EXERCISE AIM ▸ Which lines run from the start of the data below to the line containing "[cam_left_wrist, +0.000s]"? Set them down exactly, with none added.
[PROVIDED DATA Boundary: Start]
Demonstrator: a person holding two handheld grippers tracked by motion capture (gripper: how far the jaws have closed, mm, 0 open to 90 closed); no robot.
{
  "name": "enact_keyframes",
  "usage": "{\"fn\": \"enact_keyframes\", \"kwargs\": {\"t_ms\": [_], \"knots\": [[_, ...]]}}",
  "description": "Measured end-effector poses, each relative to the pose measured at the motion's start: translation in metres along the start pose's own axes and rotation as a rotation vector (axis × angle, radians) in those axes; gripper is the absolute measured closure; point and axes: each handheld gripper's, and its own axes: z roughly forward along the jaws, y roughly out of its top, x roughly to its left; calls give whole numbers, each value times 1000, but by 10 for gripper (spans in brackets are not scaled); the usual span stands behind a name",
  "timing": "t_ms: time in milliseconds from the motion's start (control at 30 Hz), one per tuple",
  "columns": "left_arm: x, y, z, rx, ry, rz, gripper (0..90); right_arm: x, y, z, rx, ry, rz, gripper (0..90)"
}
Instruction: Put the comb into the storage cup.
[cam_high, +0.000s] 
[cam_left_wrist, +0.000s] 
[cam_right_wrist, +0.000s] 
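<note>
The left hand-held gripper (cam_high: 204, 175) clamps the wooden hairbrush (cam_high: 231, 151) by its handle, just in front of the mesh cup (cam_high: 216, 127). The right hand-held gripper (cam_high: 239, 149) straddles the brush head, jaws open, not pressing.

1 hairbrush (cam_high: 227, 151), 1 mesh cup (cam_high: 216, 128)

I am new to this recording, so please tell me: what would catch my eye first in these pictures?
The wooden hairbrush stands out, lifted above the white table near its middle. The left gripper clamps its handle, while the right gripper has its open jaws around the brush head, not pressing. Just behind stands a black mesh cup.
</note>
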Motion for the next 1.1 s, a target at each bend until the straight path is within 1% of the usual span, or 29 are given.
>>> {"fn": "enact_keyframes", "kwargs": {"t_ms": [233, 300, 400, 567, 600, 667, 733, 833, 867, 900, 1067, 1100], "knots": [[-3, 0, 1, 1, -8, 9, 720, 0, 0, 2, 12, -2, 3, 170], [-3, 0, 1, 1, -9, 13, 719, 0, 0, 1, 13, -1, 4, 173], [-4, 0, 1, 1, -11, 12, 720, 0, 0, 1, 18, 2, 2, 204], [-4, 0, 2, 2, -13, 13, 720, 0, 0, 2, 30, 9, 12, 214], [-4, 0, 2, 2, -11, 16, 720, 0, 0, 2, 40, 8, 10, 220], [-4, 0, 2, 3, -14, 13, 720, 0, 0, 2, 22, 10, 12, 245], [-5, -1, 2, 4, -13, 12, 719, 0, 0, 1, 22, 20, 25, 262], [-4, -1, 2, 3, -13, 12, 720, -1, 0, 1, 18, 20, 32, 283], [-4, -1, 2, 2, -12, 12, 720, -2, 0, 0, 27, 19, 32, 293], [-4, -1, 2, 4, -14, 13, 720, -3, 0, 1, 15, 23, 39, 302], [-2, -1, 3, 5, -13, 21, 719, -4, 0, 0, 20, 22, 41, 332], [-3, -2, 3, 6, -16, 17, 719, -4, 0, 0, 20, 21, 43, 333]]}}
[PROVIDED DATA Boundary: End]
EXERCISE ANSWER ▸
Demonstrator: a person holding two handheld grippers tracked by motion capture (gripper: how far the jaws have closed, mm, 0 open to 90 closed); no robot.
{
  "name": "enact_keyframes",
  "usage": "{\"fn\": \"enact_keyframes\", \"kwargs\": {\"t_ms\": [_], \"knots\": [[_, ...]]}}",
  "description": "Measured end-effector poses, each relative to the pose measured at the motion's start: translation in metres along the start pose's own axes and rotation as a rotation vector (axis × angle, radians) in those axes; gripper is the absolute measured closure; point and axes: each handheld gripper's, and its own axes: z roughly forward along the jaws, y roughly out of its top, x roughly to its left; calls give whole numbers, each value times 1000, but by 10 for gripper (spans in brackets are not scaled); the usual span stands behind a name",
  "timing": "t_ms: time in milliseconds from the motion's start (control at 30 Hz), one per tuple",
  "columns": "left_arm: x, y, z, rx, ry, rz, gripper (0..90); right_arm: x, y, z, rx, ry, rz, gripper (0..90)"
}
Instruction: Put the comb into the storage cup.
[cam_high, +0.000s] 
[cam_left_wrist, +0.000s] 

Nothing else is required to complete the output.